Here Akhanlı related his personal experience with the Holocaust, whose dimensions he had not realized before leaving Turkey. “At the end of 1991, I fled to Germany with my family and my memories of the long history of violence of my country. It was at the time that the former Buchenwald prisoner and surviving Spanish writer and Goethe Medal winner, Jorge Semprùn, saw that the country that had tortured him and wanted to eliminate him was undergoing a process of change.” In the 1990s, the years of remembrance, Akhanlı witnessed this transformation himself; whereas in his homeland “forgetting was the rule and remembrance was the exception,” in Germany the opposite was the case.

“Remembrance,” he hoped, “could be a means to establish the connections between historical and current violence in my homeland as well, and to come to terms with them. Remembrance could be a key, I hoped, to understand what my personal experience with violence had to do with the victims of the Armenian genocide 100 years ago, with the persecution, despotism and injustice against Kurds, Alevis, Jews, Christians, against homosexuals and women in Turkey.”

Stimulated by his experience in Germany, he began to “think beyond borders and timeframes” and find the links with these victims and others, in other periods and other lands. Because of the work done in Germany to confront and deal with the past, “I was able to identify with this country,” he said. “I liked the fact that people did not like to use words like ‘nation,’ ‘flag,’ ‘fatherland,’ or ‘nationalistic.’”

And yet, there was something Akhanlı still had to learn, and that was that remembrance had its limits. It did not have the protective power to defend us against the destructive lust of the Nazi period and “its resurrection in the minds and fists of Neo-Nazis” today. He pointed to that part of modern-day society which has never embraced remembrance, a part of Germany that “now wants to revive the past and turn back the pages of history.” He identified this group, who “call themselves concerned or angry citizens,” as the members of the extreme rightist Alternative for Germany (AfD), the neo-Nazis (NPD) and the right-wing terrorist cell (NSU), who “insult 6 million Holocaust victims as ‘Vogelschiss.’” This is the term, which means literally “bird sh–,” that was used by an AfD national leader in a cynical attempt to downplay the Nazi period and its crimes as insignificant. These extremists, who kill out of racism and xenophobia, Akhanlı said, “suffer from a sick, blind yearning for the past. They represent the ‘over there’ in the sense of the soul, as Grossman understood it.”

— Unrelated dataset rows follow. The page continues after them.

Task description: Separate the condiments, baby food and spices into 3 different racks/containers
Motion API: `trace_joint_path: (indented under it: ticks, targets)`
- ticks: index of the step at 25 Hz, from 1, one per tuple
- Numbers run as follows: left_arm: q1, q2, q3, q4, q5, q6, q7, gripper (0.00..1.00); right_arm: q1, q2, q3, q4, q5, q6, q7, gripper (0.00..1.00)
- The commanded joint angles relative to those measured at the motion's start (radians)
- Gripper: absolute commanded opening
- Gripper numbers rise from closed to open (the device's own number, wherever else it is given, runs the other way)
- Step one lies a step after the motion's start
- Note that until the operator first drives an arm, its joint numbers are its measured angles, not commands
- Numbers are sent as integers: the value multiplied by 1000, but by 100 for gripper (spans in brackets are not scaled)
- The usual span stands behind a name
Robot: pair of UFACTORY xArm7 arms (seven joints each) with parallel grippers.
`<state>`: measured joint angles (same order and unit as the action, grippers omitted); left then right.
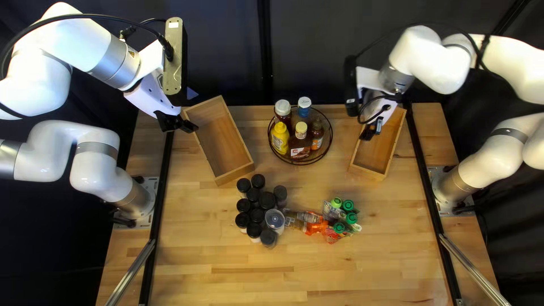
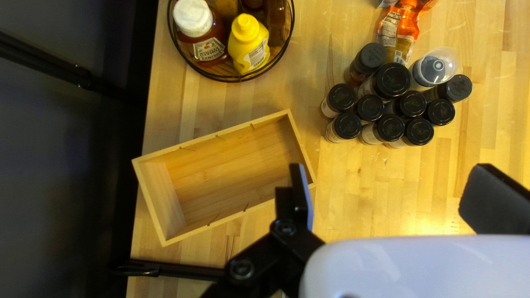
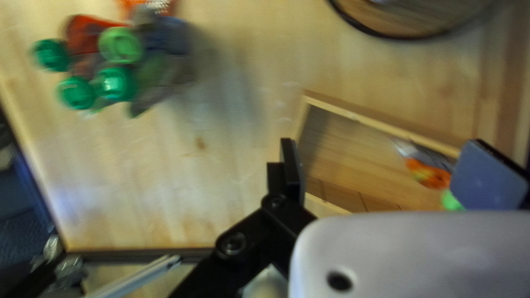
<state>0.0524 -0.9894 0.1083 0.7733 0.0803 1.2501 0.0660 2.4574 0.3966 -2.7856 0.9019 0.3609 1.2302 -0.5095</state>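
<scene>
Over the left wooden box (image 1: 225,139) hangs my left gripper (image 1: 180,123), at the box's far left corner. Its wrist view has the gripper (image 2: 395,187) open and empty, the box (image 2: 221,171) beside one finger. My right gripper (image 1: 371,129) is above the right box (image 1: 368,170). Open in its own view, the gripper (image 3: 383,157) has an orange pouch with a green cap (image 3: 429,174) lying in the box beneath, near one finger. Black-capped spice jars (image 1: 255,204) stand grouped mid-table. Beside them lie baby food pouches (image 1: 317,224). Sauce bottles (image 1: 300,141) fill the round rack (image 1: 293,164).
Black rails (image 1: 160,192) run along both sides of the table (image 1: 226,283). A clear-topped container (image 1: 275,220) stands among the jars. The round rack is between the two boxes, near the table's far edge.
</scene>
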Motion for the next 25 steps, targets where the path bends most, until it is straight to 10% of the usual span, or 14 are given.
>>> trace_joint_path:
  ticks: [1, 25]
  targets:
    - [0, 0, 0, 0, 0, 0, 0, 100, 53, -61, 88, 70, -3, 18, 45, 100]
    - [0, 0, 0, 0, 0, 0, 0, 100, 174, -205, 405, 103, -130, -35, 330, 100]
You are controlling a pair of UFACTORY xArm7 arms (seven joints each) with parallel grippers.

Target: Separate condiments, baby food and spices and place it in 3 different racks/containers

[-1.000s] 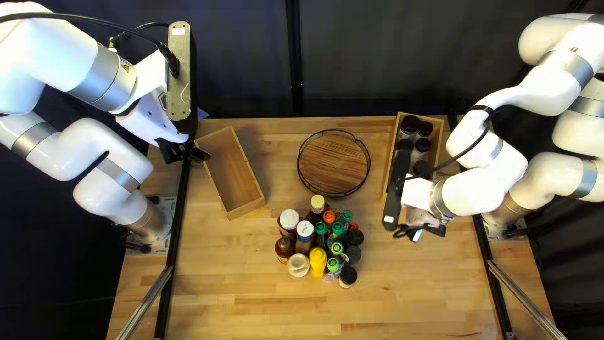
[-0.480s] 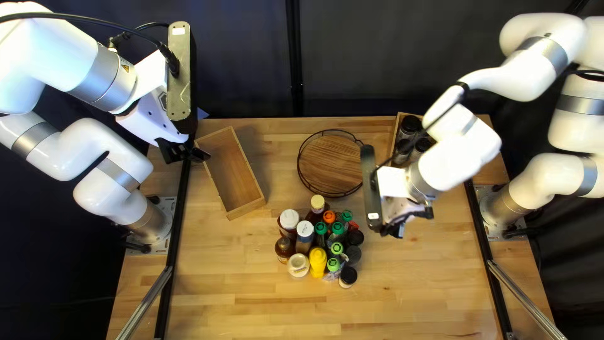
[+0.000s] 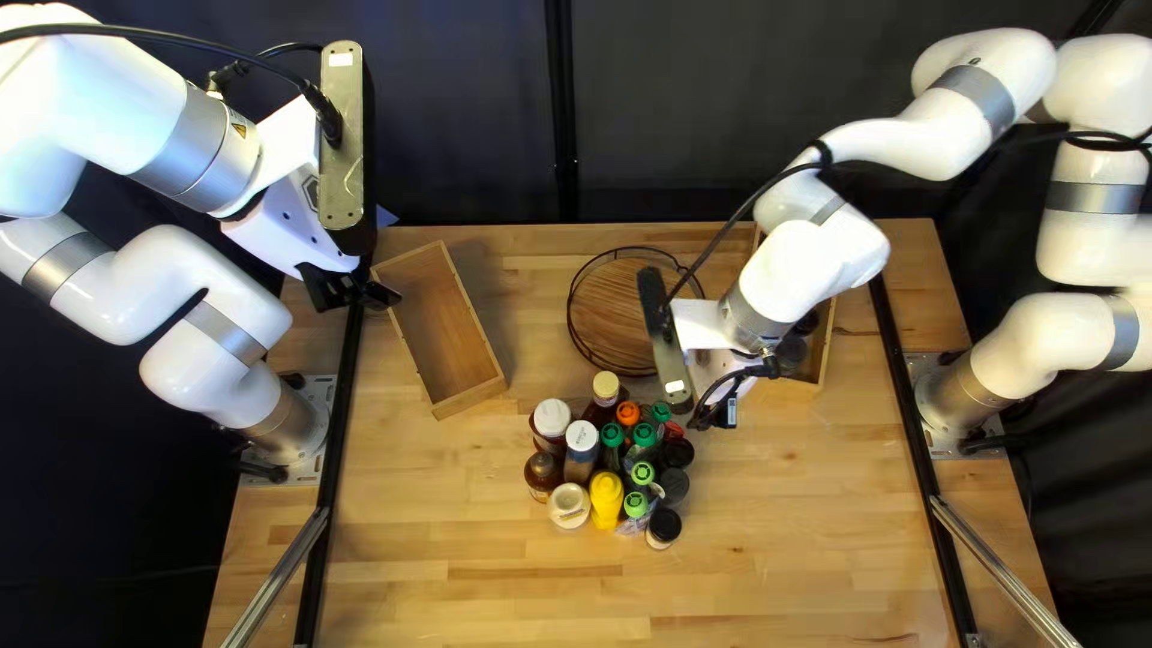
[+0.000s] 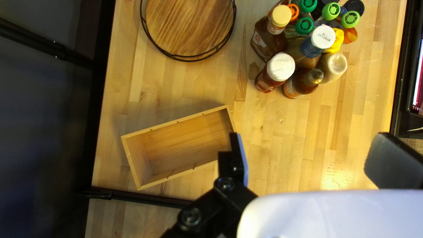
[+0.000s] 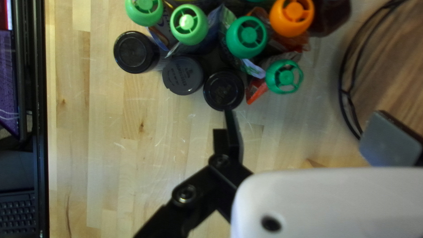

It may be, Akhanlı concluded, that the political realm cannot force remembrance, “but it must defend remembrance daily against the prophets of extermination. The rest, we, as civil society, can achieve.” This means preventing the mental attitude behind genocidal crimes from prevailing again. He closed with a quotation from Paulino José Miguel: “Germany is our Germany; we do not have to justify why we are here or where we came from, but it is our country. Period.”